Personal Finance

Smart Money, Dumb Money, & Your Money

Crime is far more common than logic. This is the refuge of bankers.

In capitalism’s end game, leveraged debt fatally destabilizes the supply and demand dynamic necessary for stable economic activity. Understanding this is critical to understanding why capitalism today is failing.

In the banker’s ponzi-scheme of credit and debt, debt-based money is created through central bank credit. Usually, the central banks’ constant expansion of the money supply results in rising prices, i.e. inflation. In the end game, however, this is no longer true.

In the end game, when demand slows, excess supply forces prices lower resulting in a deflationary trend called low inflation.

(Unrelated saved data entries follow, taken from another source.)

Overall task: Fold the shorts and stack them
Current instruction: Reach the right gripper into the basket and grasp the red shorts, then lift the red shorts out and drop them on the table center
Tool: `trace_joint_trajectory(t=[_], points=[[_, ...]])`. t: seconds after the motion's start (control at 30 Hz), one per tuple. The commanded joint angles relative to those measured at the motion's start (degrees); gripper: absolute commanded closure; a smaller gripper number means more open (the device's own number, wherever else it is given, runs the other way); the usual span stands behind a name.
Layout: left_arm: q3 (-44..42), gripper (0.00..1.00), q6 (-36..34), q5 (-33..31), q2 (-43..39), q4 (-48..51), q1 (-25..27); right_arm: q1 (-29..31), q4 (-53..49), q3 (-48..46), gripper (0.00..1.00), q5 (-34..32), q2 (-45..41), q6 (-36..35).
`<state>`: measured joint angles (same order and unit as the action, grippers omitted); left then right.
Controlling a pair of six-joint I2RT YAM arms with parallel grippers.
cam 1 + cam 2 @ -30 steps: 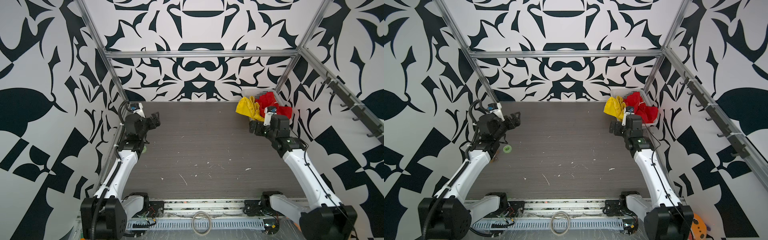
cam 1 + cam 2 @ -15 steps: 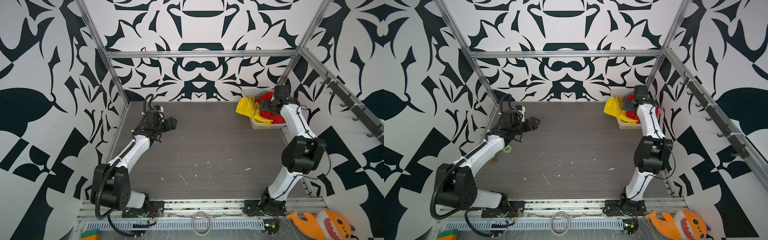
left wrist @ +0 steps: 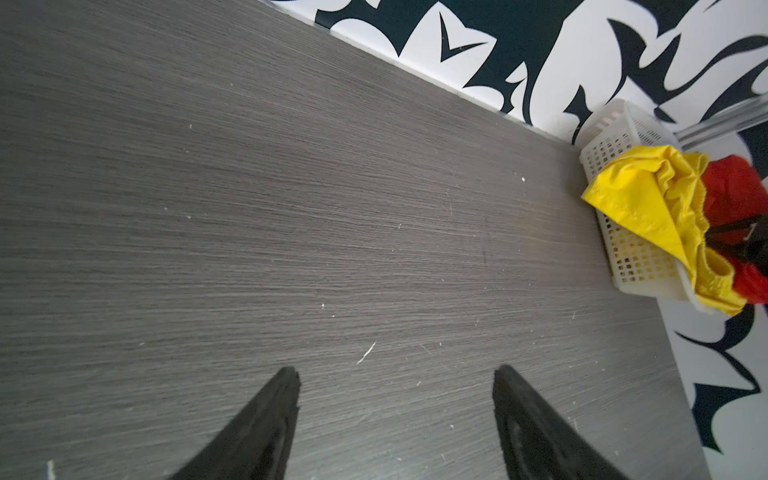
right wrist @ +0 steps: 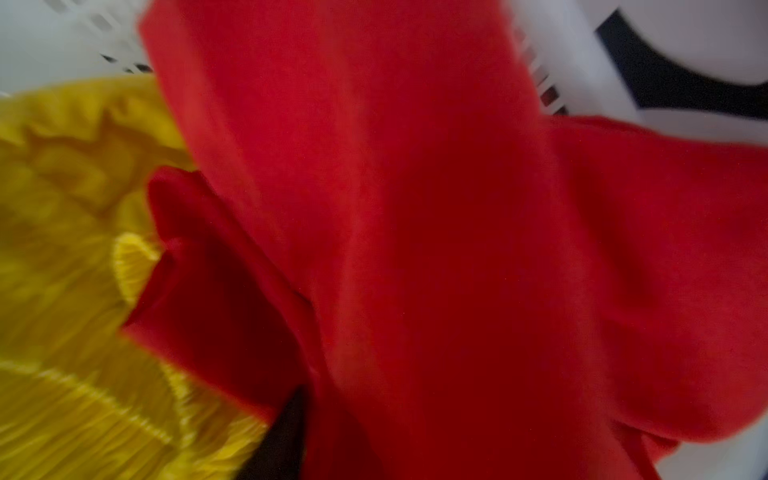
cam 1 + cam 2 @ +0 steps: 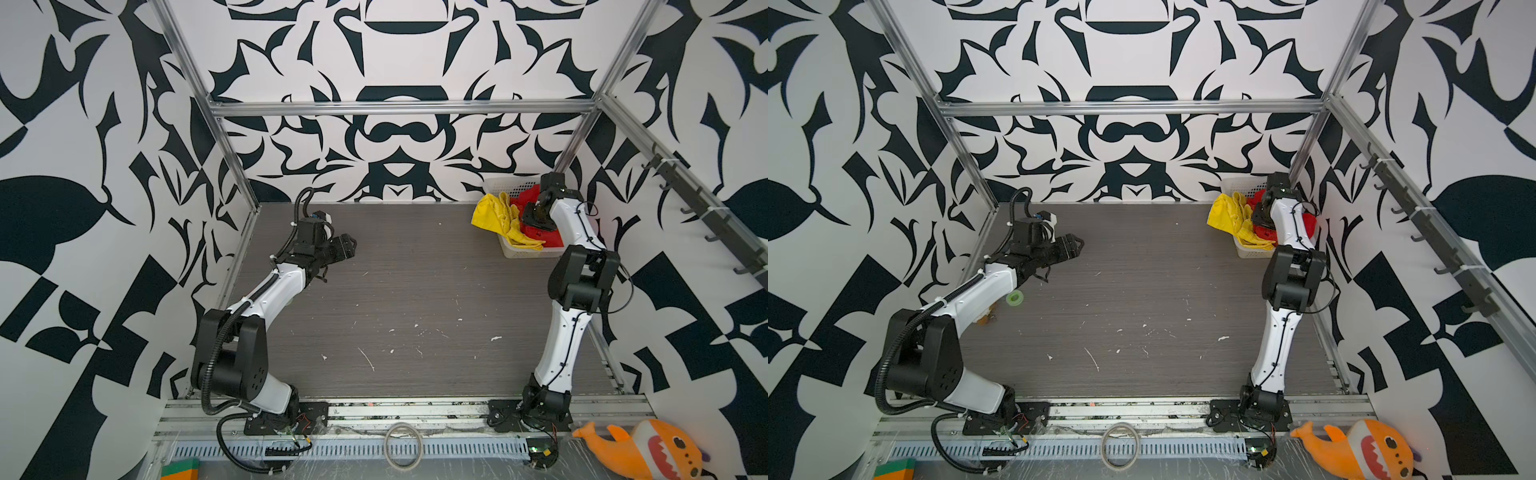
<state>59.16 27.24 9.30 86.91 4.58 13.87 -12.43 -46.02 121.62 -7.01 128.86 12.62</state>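
Right gripper (image 5: 537,219) is pointed down into the white perforated basket (image 5: 517,252), its tips pressed among the red shorts (image 4: 436,208). In the right wrist view only one dark finger (image 4: 282,440) is made out beneath blurred red cloth, so whether the jaws are closed on the fabric cannot be told. Left gripper (image 3: 397,372) is held above the bare table (image 5: 415,291) on the left side, its two fingers spread wide with nothing between them, aimed across toward the basket. Both garments are found crumpled in the basket at the far right corner of the table. The red shorts are heaped on the side nearer the right wall, and the yellow shorts (image 5: 494,212) are draped over the basket's left rim, with a fold hanging outside it. A green tape roll (image 5: 1015,297) is seen on the table beside the left arm, and an orange plush shark (image 5: 648,453) is seen lying off the table at the front right.
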Motion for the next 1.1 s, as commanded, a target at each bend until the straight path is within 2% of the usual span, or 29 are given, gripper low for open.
trace_joint_trajectory(t=[0.0,0.17,0.4,0.43,0.63,0.83,0.93,1.07], points=[[2.6,0.26,0.4,0.5,0.6,-0.6,0.4,-0.4,1.1,1.5,1.00,1.2,-5.4,0.7],[2.8,0.26,0.3,-0.3,-0.1,-1.1,0.8,-0.1,6.9,-1.6,1.00,-0.3,-13.4,-1.1],[2.8,0.26,-0.1,-1.3,-2.2,-1.0,1.4,1.9,9.3,1.0,1.00,-3.5,-22.7,-4.7],[2.5,0.26,-0.1,-1.5,-2.7,-1.1,1.5,2.5,10.1,1.5,1.00,-6.0,-24.0,-5.2],[1.5,0.26,-0.6,0.0,-6.9,-1.8,1.9,8.3,11.4,6.9,1.00,-4.6,-29.8,-10.8],[-0.3,0.26,-3.0,2.7,-13.4,-2.4,2.1,17.3,8.3,12.5,1.00,6.8,-36.0,-15.8],[-1.3,0.25,-3.8,2.2,-18.7,-1.5,2.1,20.9,6.6,13.2,1.00,15.3,-38.8,-14.5],[-1.7,0.25,-4.8,-1.3,-23.0,2.4,2.1,26.5,6.9,8.2,1.00,25.4,-42.4,-11.0]])
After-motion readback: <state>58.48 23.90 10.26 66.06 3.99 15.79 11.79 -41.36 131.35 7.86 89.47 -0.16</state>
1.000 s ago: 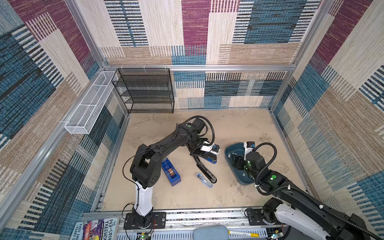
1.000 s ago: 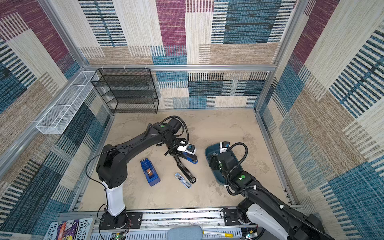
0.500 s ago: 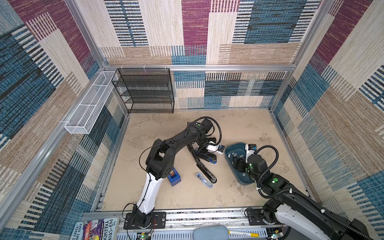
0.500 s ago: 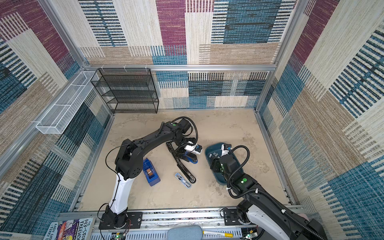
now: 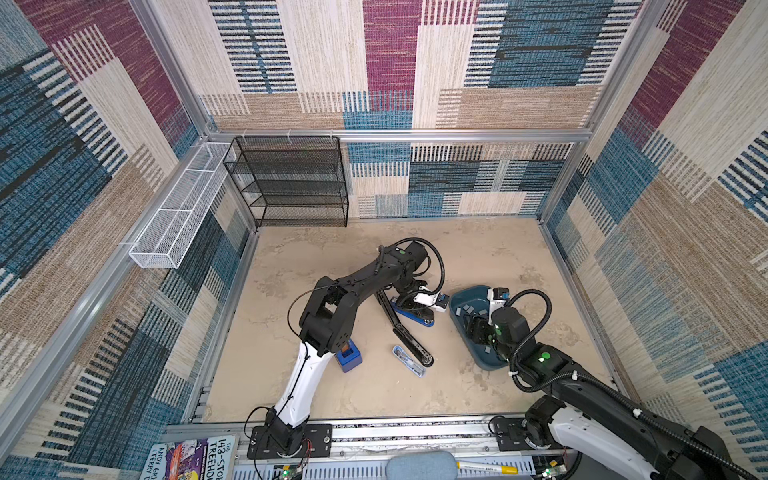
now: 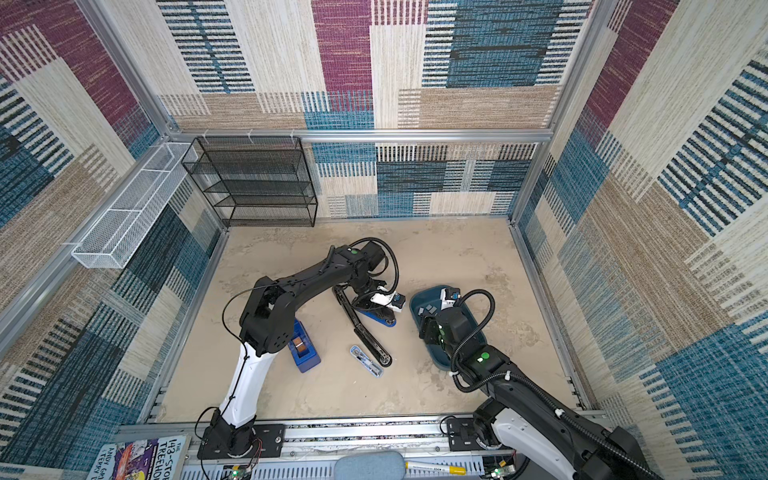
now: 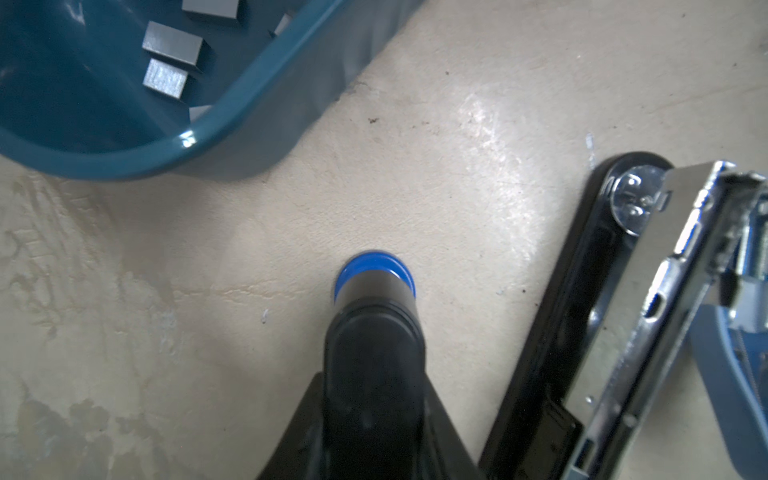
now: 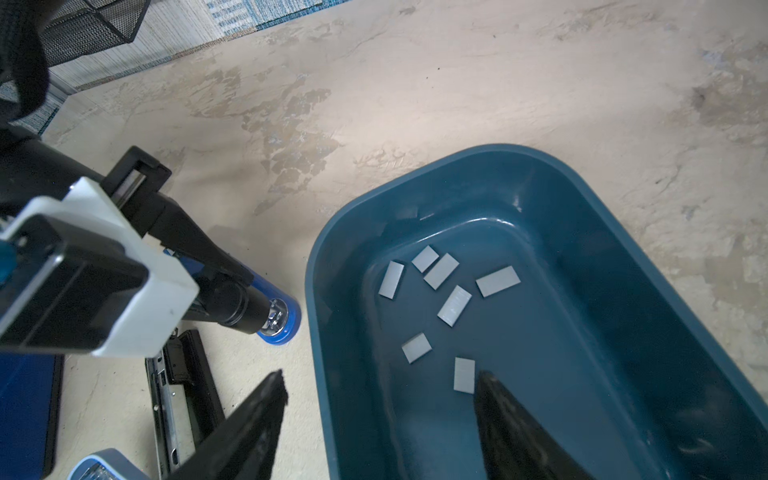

In the end game, low inflation continues until demand falls so low the velocity of money is no longer sufficient to support aggregate economic activity; a monetary phenomena that ends in a catastrophic deflationary depression similar to hypotension, a medical condition where blood pressure falls until fatal.

In June 2009 I wrote in my article, Bull Markets, Bullsh*t and Bubbles:

Deflation arises in the wake of extraordinary speculative bubbles and is caused by a collapse in demand which happens after such bubbles pop, when producers/sellers chase buyers hoping to turn inventories and soon-to-be illiquid assets into cash in order to pay down ever-compounding debts.

Deflation happened in the 1930s in the Great Depression, in the 1990s [through today] in Japan and is now again spreading in the US, the UK, [the EU] and other overly mature late-stage capitalist economies; and akin to a deadly economic cancer, deflation, once metastasized, is exceedingly difficult to eliminate.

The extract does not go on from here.